# <u>CSE 240B – Parallel Computer Architecture – Programming Assignment</u>

# **Cache Memory Latency Characterization**

### 1. Documentation of program

The program developed as a part of this assignment measures latency of the entire memory hierarchy of a computer system. Typically, the memory hierarchy of computing machine consists of several levels of caches and a main memory where all accesses end. Modern processors, with several cores, have 3-level cache system. The L1 cache is the most accessed and the closest form of storage to the processor after internal registers. L1 caches sizes are typically in the range of 16-64 kBytes depending on the processor. The L1 cache is also split into two, usually of the same size, one for storing instructions and the other for data. We are interested in the data cache since the instruction cache is entirely managed by the processor and is out of bounds for an end-user to access it. The next level is the L2 cache which is a larger version of L1 but unified, where data and instructions are put together. It is important to note that L1 and L2 caches are present in every core, therefore each core will access its own local storage before accessing the shared storage space. The next level is the L3 cache which is usually shared among all cores of the processor. This acts as the final on-chip cached storage before accessing the main memory outside the chip and this also produces a large latency increase as the data must be read or written onto an off-chip location.

The program developed uses pointer chasing technique to simulate accesses to all levels of the memory hierarchy depending on the size of the allocated memory.

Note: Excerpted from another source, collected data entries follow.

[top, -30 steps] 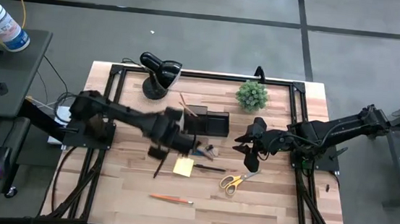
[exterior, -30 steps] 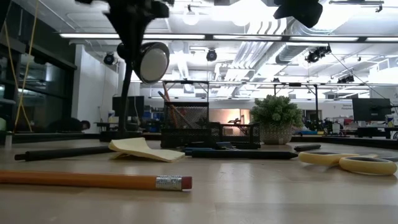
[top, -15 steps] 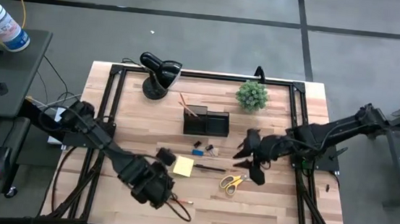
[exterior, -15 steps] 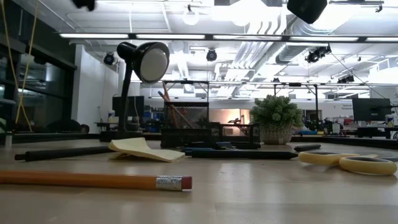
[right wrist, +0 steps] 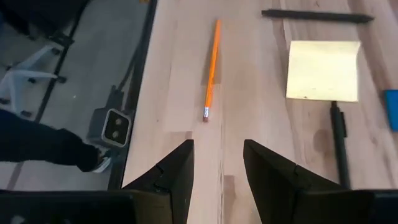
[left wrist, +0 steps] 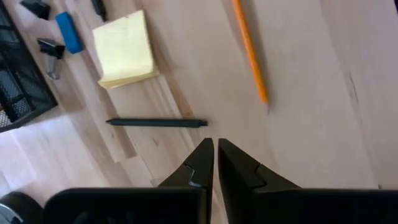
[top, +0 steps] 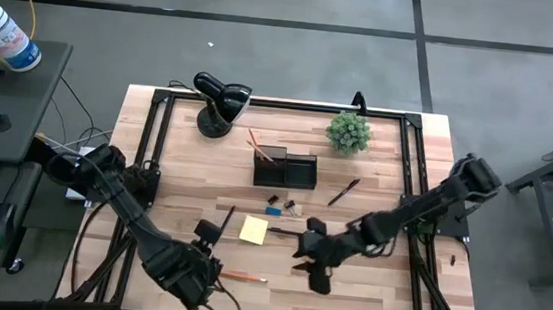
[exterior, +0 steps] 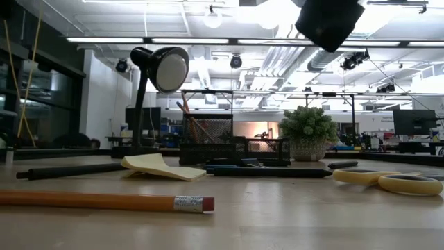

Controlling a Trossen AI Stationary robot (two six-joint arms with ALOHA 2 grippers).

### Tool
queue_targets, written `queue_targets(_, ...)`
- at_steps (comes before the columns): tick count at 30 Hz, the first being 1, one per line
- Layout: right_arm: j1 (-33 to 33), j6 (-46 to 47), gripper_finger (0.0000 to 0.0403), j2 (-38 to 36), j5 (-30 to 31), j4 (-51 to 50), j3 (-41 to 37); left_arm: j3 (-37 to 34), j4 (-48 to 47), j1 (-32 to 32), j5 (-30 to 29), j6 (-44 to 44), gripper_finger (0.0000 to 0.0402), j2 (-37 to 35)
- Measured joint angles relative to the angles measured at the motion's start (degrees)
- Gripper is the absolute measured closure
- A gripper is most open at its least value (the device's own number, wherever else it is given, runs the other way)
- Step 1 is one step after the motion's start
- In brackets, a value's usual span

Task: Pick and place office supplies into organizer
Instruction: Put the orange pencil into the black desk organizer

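Note:
My left gripper [left wrist: 215, 155] is shut on nothing and hovers near the table's front left [top: 206, 252], just short of a dark pen [left wrist: 155, 122]. Beyond that pen lie the yellow sticky-note pad [left wrist: 124, 50], the orange pencil [left wrist: 249, 50], the blue block [left wrist: 68, 31] and a black clip [left wrist: 50, 46]. My right gripper [right wrist: 217, 168] is open above the bare wood near the middle front [top: 309, 268], facing the orange pencil [right wrist: 211, 68]. The black organizer [top: 285, 168] stands at the centre back. The yellow-handled scissors [exterior: 388, 180] lie flat; in the high view my right gripper hides them.
A black desk lamp [top: 219, 98] and a small green plant [top: 348, 131] stand along the far edge. One dark pen [top: 343, 192] lies right of the organizer and another [right wrist: 339, 143] beside the pad. A black frame rail [top: 150, 164] runs along the table's sides.
My left arm has swung from beside the organizer toward the table's near left edge and come down a little. My right gripper has gone toward the near edge and leftward while sinking, over the place where the scissors lay. The supplies have stayed where they were.

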Motion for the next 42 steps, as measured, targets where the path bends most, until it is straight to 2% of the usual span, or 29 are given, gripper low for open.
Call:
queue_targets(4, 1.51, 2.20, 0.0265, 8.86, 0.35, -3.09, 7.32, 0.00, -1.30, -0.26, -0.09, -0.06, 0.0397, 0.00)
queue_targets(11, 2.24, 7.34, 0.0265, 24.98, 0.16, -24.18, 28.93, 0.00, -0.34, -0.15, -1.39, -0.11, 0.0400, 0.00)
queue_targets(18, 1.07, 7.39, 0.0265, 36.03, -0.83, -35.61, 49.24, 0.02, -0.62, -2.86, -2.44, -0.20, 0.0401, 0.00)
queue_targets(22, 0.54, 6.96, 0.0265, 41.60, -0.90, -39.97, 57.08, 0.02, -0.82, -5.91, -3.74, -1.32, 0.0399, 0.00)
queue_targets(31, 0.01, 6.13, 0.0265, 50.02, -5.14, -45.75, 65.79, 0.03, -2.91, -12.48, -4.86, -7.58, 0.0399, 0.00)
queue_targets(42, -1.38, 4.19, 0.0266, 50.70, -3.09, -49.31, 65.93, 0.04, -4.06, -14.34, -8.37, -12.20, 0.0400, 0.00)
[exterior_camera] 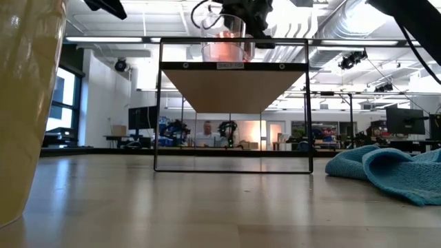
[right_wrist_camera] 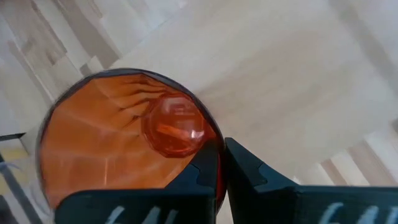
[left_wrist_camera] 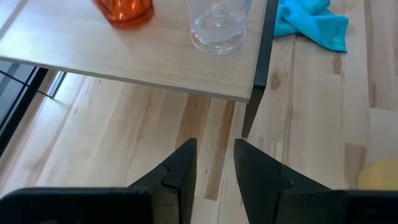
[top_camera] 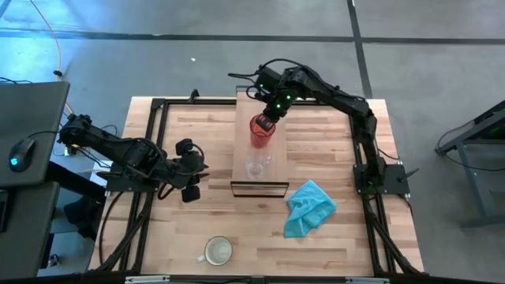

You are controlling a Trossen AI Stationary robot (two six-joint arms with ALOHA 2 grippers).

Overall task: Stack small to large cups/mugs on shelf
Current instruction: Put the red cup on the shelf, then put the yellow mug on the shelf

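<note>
While the right tool point(top_camera: 267, 120) pinches the rim of the red cup point(top_camera: 261, 132), one finger inside and one outside, the cup stands on the shelf point(top_camera: 246, 114) near its middle; the wrist view looks straight down into the cup point(right_wrist_camera: 124, 137); the clear glass point(top_camera: 257, 166) stands on the same shelf, just beside the red cup toward the front end, apart from it; the mug point(top_camera: 218, 252) sits on the worktop point(top_camera: 347, 237) near its front edge, well apart from the shelf; the cloth point(top_camera: 309, 207) lies on the worktop right of the shelf's front end; the left tool point(top_camera: 192, 169) hangs left of the shelf, fingers point(left_wrist_camera: 180, 171) slightly spread, holding nothing.
</note>
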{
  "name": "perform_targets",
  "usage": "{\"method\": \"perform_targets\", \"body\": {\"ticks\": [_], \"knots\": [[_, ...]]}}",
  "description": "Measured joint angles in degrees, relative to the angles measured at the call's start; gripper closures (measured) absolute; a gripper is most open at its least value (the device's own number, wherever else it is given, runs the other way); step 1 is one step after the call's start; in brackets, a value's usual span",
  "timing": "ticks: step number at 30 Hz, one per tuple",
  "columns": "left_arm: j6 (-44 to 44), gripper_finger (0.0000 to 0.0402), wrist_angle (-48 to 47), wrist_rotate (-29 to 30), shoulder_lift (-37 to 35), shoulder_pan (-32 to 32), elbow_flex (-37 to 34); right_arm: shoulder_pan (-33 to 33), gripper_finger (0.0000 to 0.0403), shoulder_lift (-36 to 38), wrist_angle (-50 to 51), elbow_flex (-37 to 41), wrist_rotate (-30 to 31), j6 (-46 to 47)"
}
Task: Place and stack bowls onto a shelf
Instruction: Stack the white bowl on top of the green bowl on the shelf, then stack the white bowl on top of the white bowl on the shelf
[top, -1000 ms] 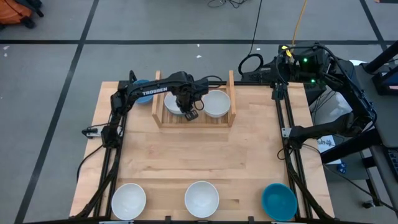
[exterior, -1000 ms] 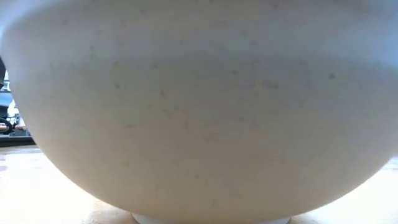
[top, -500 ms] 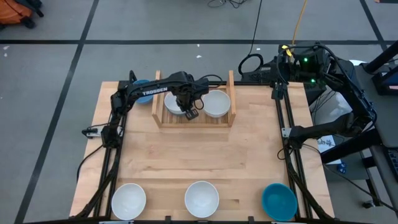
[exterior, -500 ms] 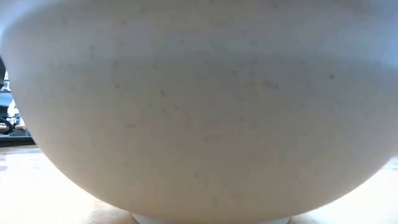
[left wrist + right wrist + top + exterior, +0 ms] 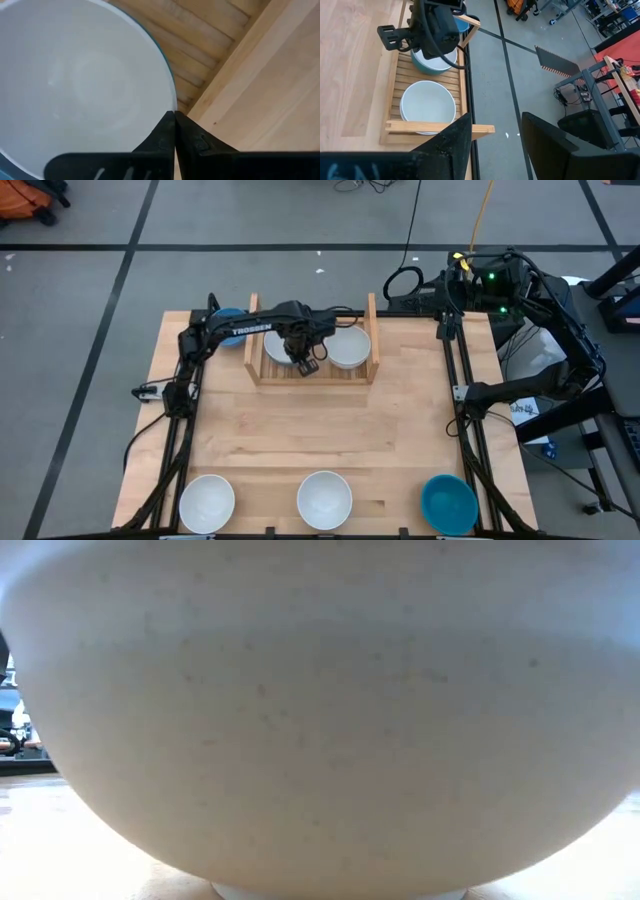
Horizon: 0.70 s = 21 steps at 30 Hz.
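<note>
My left gripper (image 5: 306,363) reaches over the light-wood shelf (image 5: 262,372) and is shut at the near rim of the white bowl (image 5: 278,345) in its left slot. In the left wrist view this white bowl (image 5: 85,85) sits nested in a teal bowl (image 5: 6,164) on the slats. A second white bowl (image 5: 349,348) rests in the right slot. Two white bowls (image 5: 207,502) (image 5: 324,500) and a blue one (image 5: 448,503) stand along the table's near edge. Another blue bowl (image 5: 228,325) stands left of the shelf. My right gripper (image 5: 492,145) is open, parked off the table's far right corner. My left gripper (image 5: 174,116) pinches the white bowl's rim (image 5: 170,97) on its near side between the two fingertips (image 5: 166,125). The fingers come from above, pointing down. The bowl sits upright inside the teal bowl on the shelf's slats.
The shelf's two upright side boards (image 5: 253,330) (image 5: 373,330) flank the slots. A white bowl's outer wall (image 5: 320,720) fills the low view. Bare tabletop (image 5: 320,430) lies between the shelf and the near row of bowls.
</note>
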<state>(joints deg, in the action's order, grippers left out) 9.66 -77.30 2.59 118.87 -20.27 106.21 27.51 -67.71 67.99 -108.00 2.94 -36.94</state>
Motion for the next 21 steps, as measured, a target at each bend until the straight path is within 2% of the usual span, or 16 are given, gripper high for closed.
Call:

The program starts with allocating memory of a user-defined size or a program-defined size. The goal is to access this memory as randomly as possible to ensure that the reads and write do not always end at L1 cache. A linked-list or a chain is formed in a way that shuffles the addresses of the entire memory such that no memory access is sequential. Once randomized, the memory is accessed for fixed number of times. The access time is recorded, and this gives an approximation of the amount of time it takes to access each element of the memory. The difference in access times can be noticed as the allocated memory changes.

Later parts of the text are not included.